そう、案内ロボット「エアスター」です。子どもの背丈ほどあるこのロボットは韓国のLGエレクトロニクスが開発したもので、韓国語はもちろん日本語と英語、中国語を音声で認識して、さまざまな説明をしてくれます。
すごいのはロボットみずから道案内をしてくれること。タッチパネルで「KTX」を選び、「エスコートを要請する」の文字を選択しました。ただ、この日は調子が悪かったのか無反応。何度お願いしても案内してくれませんでした。

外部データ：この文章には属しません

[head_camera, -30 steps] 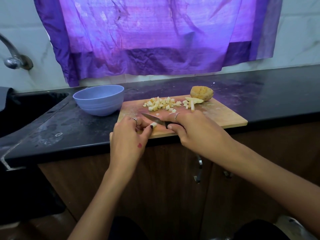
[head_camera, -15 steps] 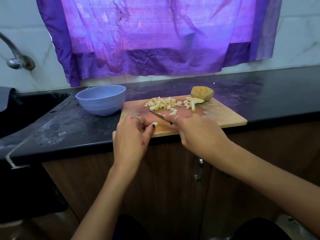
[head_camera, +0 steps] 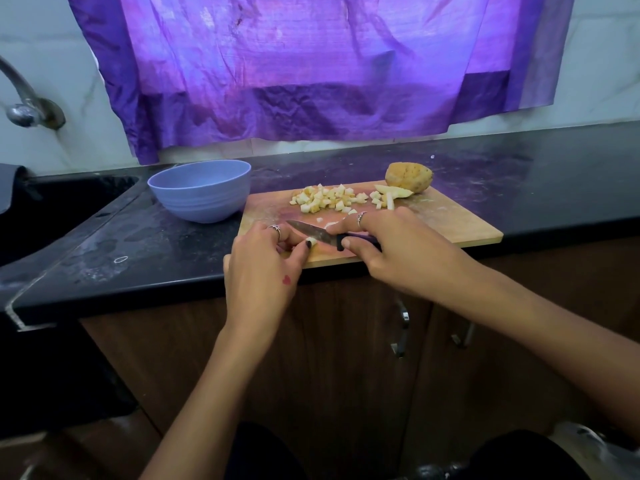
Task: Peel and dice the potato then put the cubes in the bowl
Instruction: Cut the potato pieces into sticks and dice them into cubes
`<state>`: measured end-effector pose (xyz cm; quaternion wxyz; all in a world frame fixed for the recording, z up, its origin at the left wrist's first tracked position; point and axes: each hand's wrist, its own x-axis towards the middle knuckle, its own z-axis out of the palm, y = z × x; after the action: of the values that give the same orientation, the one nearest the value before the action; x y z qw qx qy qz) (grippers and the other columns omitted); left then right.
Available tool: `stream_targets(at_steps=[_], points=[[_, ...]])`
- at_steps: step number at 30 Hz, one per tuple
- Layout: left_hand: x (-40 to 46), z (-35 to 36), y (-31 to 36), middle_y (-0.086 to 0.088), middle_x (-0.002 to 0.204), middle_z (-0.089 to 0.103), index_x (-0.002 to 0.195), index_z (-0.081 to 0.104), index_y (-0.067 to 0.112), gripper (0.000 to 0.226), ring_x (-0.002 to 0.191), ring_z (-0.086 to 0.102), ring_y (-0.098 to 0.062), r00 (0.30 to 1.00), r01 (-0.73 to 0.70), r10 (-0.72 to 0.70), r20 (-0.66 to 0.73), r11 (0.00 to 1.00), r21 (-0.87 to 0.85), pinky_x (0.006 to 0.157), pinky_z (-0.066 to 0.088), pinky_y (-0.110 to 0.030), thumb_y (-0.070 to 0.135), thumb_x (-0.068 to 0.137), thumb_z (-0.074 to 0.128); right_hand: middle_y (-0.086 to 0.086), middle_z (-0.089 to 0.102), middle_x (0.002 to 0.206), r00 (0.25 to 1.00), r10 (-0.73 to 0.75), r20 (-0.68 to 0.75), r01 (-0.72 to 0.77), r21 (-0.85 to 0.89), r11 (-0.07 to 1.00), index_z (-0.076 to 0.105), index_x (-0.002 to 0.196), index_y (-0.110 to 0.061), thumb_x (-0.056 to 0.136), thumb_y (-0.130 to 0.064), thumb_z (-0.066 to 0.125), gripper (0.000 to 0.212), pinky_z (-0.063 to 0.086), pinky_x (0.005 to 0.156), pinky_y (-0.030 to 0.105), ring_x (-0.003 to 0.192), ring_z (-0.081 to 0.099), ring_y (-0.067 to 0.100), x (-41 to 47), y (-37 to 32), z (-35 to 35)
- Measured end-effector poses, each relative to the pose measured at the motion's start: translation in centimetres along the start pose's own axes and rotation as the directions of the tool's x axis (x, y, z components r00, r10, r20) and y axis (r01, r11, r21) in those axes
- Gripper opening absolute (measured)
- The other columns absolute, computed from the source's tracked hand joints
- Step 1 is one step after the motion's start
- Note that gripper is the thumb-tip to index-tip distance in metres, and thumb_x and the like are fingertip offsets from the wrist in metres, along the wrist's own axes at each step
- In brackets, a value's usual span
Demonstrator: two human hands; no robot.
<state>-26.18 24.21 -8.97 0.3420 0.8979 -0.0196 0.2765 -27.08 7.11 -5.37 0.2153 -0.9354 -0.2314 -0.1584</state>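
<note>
My right hand [head_camera: 394, 251] grips the dark handle of the knife [head_camera: 323, 234], forefinger stretched along the spine, the blade pointing left and lying low over the near part of the wooden cutting board [head_camera: 450, 223]. My left hand [head_camera: 259, 268] pinches a small potato piece [head_camera: 310, 242] between thumb and fingers, right against the blade. Beyond my knuckles lies the heap of potato cubes [head_camera: 329, 199], with a few strips just to its right, and the remaining potato chunk [head_camera: 408, 177] at the board's far corner. The blue bowl [head_camera: 201, 190] stands on the black counter [head_camera: 554, 174] just left of the board.
</note>
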Motion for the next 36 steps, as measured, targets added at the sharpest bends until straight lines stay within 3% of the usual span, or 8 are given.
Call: stream_targets(at_steps=[9, 12, 16, 20, 24, 28, 31, 36], points=[[0.0, -0.1, 0.1, 0.003, 0.084, 0.062, 0.081, 0.070, 0.026, 0.013, 0.088, 0.057, -0.020, 1.000, 0.014, -0.014, 0.020, 1.000, -0.008, 0.085, 0.048, -0.051, 0.036, 0.088, 0.065, 0.003, 0.063, 0.108, 0.999, -0.052, -0.008, 0.048, -0.300, 0.953, 0.053, 0.128, -0.038, 0.098, -0.027, 0.047, 0.032, 0.050, 0.073, 0.034, 0.097, 0.058, 0.023, 0.1, -0.7, 0.5], [0.0, -0.2, 0.2, 0.004, 0.082, 0.060, 0.079, 0.068, 0.026, 0.015, 0.086, 0.056, -0.019, 1.000, 0.015, -0.015, 0.021, 1.000, 0.006, 0.085, 0.048, -0.049, 0.037, 0.088, 0.065, -0.003, 0.066, 0.110, 0.998, 0.005, -0.058, -0.011, -0.091, 0.996, 0.056, 0.128, -0.037, 0.098, -0.027, 0.048, 0.033, 0.050, 0.081, 0.035, 0.101, 0.059, 0.020, -0.3, -0.7, -0.2], [0.0, -0.2, 0.1, 0.002, 0.080, 0.060, 0.077, 0.067, 0.027, 0.014, 0.086, 0.057, -0.021, 1.000, 0.011, -0.011, 0.021, 1.000, 0.003, 0.084, 0.049, -0.049, 0.035, 0.088, 0.065, -0.018, 0.045, 0.068, 0.999, 0.032, -0.034, -0.032, 0.001, 0.999, 0.065, 0.110, -0.030, 0.097, -0.027, 0.052, 0.019, 0.029, 0.051, 0.017, 0.065, 0.049, 0.006, -0.5, -0.4, -0.1], [0.0, -0.1, 0.1, 0.005, 0.080, 0.059, 0.081, 0.069, 0.028, 0.009, 0.087, 0.057, -0.020, 1.000, 0.000, 0.000, 0.019, 1.000, -0.010, 0.085, 0.049, -0.050, 0.033, 0.088, 0.066, -0.003, 0.064, 0.093, 1.000, -0.002, -0.031, 0.002, -0.009, 1.000, 0.061, 0.121, -0.033, 0.097, -0.029, 0.051, 0.026, 0.050, 0.065, 0.030, 0.075, 0.057, 0.011, -0.4, -0.3, 0.4], [0.3, 0.1, -0.2, 0.004, 0.083, 0.061, 0.084, 0.071, 0.026, 0.009, 0.086, 0.057, -0.019, 1.000, 0.002, -0.001, 0.022, 1.000, -0.007, 0.085, 0.048, -0.051, 0.032, 0.088, 0.066, 0.003, 0.065, 0.101, 1.000, -0.005, -0.030, 0.004, -0.050, 0.999, 0.059, 0.124, -0.036, 0.096, -0.032, 0.050, 0.029, 0.046, 0.087, 0.042, 0.090, 0.056, 0.019, -0.1, -0.2, 1.0], [0.3, 0.1, -0.2, 0.002, 0.084, 0.062, 0.084, 0.072, 0.025, 0.010, 0.086, 0.057, -0.021, 1.000, 0.010, -0.010, 0.018, 1.000, -0.002, 0.084, 0.048, -0.050, 0.032, 0.088, 0.066, 0.001, 0.061, 0.095, 1.000, -0.011, 0.015, 0.011, -0.021, 1.000, 0.060, 0.124, -0.033, 0.096, -0.029, 0.053, 0.029, 0.046, 0.071, 0.029, 0.084, 0.054, 0.014, 0.8, -0.3, 1.3], [0.1, 0.0, 0.0, 0.002, 0.083, 0.062, 0.080, 0.070, 0.026, 0.011, 0.086, 0.058, -0.021, 1.000, 0.015, -0.015, 0.023, 1.000, -0.001, 0.083, 0.049, -0.051, 0.033, 0.088, 0.066, 0.001, 0.061, 0.099, 1.000, -0.012, 0.012, 0.013, -0.066, 0.998, 0.059, 0.122, -0.035, 0.096, -0.029, 0.052, 0.028, 0.046, 0.086, 0.039, 0.097, 0.056, 0.021, 0.8, -0.5, 1.4], [0.5, -0.5, 0.7, 0.013, 0.071, 0.054, 0.074, 0.062, 0.029, 0.015, 0.082, 0.056, -0.014, 0.997, 0.041, -0.045, 0.069, 0.998, 0.054, 0.087, 0.048, -0.047, 0.034, 0.087, 0.067, 0.005, 0.062, 0.115, 0.999, -0.026, -0.045, 0.012, -0.283, 0.959, 0.047, 0.134, -0.037, 0.099, -0.034, 0.044, 0.035, 0.045, 0.073, 0.035, 0.104, 0.058, 0.027, 1.2, 0.0, 0.0]])
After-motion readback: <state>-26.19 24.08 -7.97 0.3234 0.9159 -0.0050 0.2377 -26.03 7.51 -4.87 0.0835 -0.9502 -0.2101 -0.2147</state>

エアスターの名誉のために書いておきますが、ネット上には実際に案内してもらった人たちの称賛の声が寄せられています。
ARで案内にチャレンジ!
ロボットがダメなら次の手。AR、拡張現実の技術を使って目的地まで案内してくれるアプリを紹介しているコーナーを見つけました。早速WiFiを使ってこのアプリ「ARWays」を早速ダウンロードしました。
このアプリ、スマホの画面に自分がいる場所が写され、目的地を選ぶと画面の中に進むべき方向が矢印で表示されるというものです。矢印の方向に歩くと、残りの距離が1メートル、また1メートルと減っていくのがなんとも心地よい新感覚。歩きスマホの状態になるので周囲に十分注意する必要がありますが、これさえあれば道に迷うことはないかもしれません。
ただ、時々無理な移動を提案されることもありました。それがこの写真。
私のスマホには37メートル先に進めって表示されているけど目の前は壁です。こういう時は、アプリを立ち上げ直したりスマホをいじったりしているうちにちゃんと案内してくれました。
いよいよKTX
こうして無事、KTXの窓口にたどり着きました。でも実を言うと私、チケット予約していませんでした。というのも前日にネットで調べたときにはすべて満席。仕方ないので高速バスのチケットを確保したうえで、だめもとでKTXの窓口に行ったのです。
すると、なんともラッキーなことに空席があるとのこと。窓口の女性いわく「けさ、大量にキャンセルが出た」
ちょっと腑に落ちませんが、まあ、よしとしましょう。もしKTXに乗れない場合は、空港から高速バスを利用するか、ソウルまで移動し、ソウル駅始発のKTXに乗るという手もあります。
ただ、韓国の旧正月にあたる2月15日から18日にかけては公共交通機関の混雑が予想されるので、注意が必要だそうです。
KTXは快適
そうこうして乗ったKTX。一言で言えば、快適です。トイレや売店があるのはもちろん何より簡単な操作でWiFiにつながったこと。スマホでWiFiにつなげる操作をするとあとは画面の指示通りでパスワードもいりません。これは日本も見習って欲しい点だと感じました。
降りる駅を間違わないで!
さて、今からこの記事のなかで、いちばん大切な情報を書きます。もしKTXで現地に行かれるのなら降りるべき駅は「チンブ駅」です。「ピョンチャン駅」もありますがオリンピックのメインスタジアムなどがあるのはその次の「チンブ駅」。各会場に向かう無料のシャトルバスのほとんどが出ているのもチンブ駅。(一般向けは8日からです)
ぜひ覚えておいて下さい。
寒い!バスターミナル
シャトルバスのバス停は屋外です。ピョンチャンの寒風が容赦なく吹き付けます。私が取材したときも各国から集まってきたメディア関係者が、バスがなかなか来ない中寒さに悲鳴を上げていました。
ピョンチャンは場所によって道が狭いため、シャトルバスに遅延が出てバス停が混雑する可能性があるとのことです。
ここで活躍していたのが、案内のボランティアの人たち。私たちにバスの遅れについて英語で説明してくれた2人は20代の大学生でした。この寒さのなか9時間も働いているということでした。頭が下がります。
ピョンチャンのメイン会場に到着
チンブ駅からバスに揺られること20分余り。ピョンチャンのメイン会場付近に到着です。
このとき撮影した写真、寒さから身を守るための防寒具は必須です。
インチョン国際空港から3時間余り、高速鉄道の整備や最新技術を取り入れたスマホアプリのおかげで、ピョンチャンへのアクセスは外国人にもわかりやすく快適な移動になっているというのが率直な感想です。
ただ、先述したようにピョンチャンの会場付近の道路事情にはやや不安も残ります。ソウル市は、オリンピック・パラリンピックを含めた2月、3月に285万人が韓国を訪れると推計しています。開会式前後、来訪者のピークを乗り切れるかが大会運営の勝負どころとなりそうです。